*Task to carry out*
Your answer should be the lines below from the one with "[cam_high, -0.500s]" to the one with "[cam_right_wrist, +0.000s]", both included, given again exactly and with nothing added.

*Supplied records*

----

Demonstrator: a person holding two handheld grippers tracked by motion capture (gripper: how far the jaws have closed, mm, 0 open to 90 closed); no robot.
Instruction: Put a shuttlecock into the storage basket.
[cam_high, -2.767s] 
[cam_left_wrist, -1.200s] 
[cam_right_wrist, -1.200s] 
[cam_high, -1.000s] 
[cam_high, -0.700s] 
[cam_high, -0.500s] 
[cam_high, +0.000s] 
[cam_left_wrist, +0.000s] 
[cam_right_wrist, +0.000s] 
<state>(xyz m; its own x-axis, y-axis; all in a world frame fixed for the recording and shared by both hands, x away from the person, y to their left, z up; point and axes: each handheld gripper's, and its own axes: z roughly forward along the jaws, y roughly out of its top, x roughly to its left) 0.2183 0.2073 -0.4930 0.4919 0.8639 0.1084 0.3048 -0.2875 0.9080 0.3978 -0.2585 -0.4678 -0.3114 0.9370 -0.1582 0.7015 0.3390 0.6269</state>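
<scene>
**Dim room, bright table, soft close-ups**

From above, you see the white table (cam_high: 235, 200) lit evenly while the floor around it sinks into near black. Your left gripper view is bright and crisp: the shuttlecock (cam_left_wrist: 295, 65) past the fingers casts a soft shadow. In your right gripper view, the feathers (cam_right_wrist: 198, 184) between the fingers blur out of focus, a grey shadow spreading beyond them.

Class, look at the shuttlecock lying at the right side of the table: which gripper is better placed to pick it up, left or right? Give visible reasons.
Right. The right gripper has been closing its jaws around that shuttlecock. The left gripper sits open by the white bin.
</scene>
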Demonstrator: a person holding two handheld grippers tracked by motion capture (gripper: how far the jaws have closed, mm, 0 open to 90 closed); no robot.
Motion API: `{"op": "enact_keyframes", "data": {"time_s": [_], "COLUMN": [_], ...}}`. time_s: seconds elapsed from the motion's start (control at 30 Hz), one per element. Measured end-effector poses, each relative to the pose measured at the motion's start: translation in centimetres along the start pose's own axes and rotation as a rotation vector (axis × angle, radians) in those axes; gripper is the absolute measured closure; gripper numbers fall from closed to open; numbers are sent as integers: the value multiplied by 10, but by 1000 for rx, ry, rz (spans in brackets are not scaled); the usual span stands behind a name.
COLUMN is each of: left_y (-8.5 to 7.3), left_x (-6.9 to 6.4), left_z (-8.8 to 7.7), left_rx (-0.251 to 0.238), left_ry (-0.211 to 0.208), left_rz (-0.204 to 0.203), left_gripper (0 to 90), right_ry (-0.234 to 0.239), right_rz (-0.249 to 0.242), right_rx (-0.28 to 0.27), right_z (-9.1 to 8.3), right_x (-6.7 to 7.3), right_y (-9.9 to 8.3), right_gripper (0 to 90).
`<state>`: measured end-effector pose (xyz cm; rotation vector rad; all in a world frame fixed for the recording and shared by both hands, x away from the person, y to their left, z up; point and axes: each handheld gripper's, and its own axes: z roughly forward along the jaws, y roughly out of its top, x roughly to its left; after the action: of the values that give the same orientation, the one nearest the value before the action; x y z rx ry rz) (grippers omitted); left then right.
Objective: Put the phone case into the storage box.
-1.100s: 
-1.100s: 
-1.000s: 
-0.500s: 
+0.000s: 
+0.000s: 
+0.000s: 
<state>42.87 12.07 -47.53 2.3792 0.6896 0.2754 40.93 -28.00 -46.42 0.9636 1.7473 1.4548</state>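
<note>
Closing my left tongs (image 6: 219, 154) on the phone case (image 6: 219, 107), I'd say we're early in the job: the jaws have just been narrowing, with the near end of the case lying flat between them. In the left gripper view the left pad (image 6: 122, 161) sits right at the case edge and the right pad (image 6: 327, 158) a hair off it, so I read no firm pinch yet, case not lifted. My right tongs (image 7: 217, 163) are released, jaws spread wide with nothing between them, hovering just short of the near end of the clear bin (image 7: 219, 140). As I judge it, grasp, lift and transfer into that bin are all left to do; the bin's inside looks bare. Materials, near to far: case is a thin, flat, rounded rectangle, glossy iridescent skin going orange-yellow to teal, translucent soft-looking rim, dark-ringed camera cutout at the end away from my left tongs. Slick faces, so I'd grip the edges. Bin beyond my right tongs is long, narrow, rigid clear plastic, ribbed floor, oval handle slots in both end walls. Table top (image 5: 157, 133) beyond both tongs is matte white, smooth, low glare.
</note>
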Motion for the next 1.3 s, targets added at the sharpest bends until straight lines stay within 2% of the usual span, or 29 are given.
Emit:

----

*Output*
[cam_high, -0.500s] 
[cam_high, +0.000s] 
[cam_left_wrist, +0.000s] 
[cam_right_wrist, +0.000s] 

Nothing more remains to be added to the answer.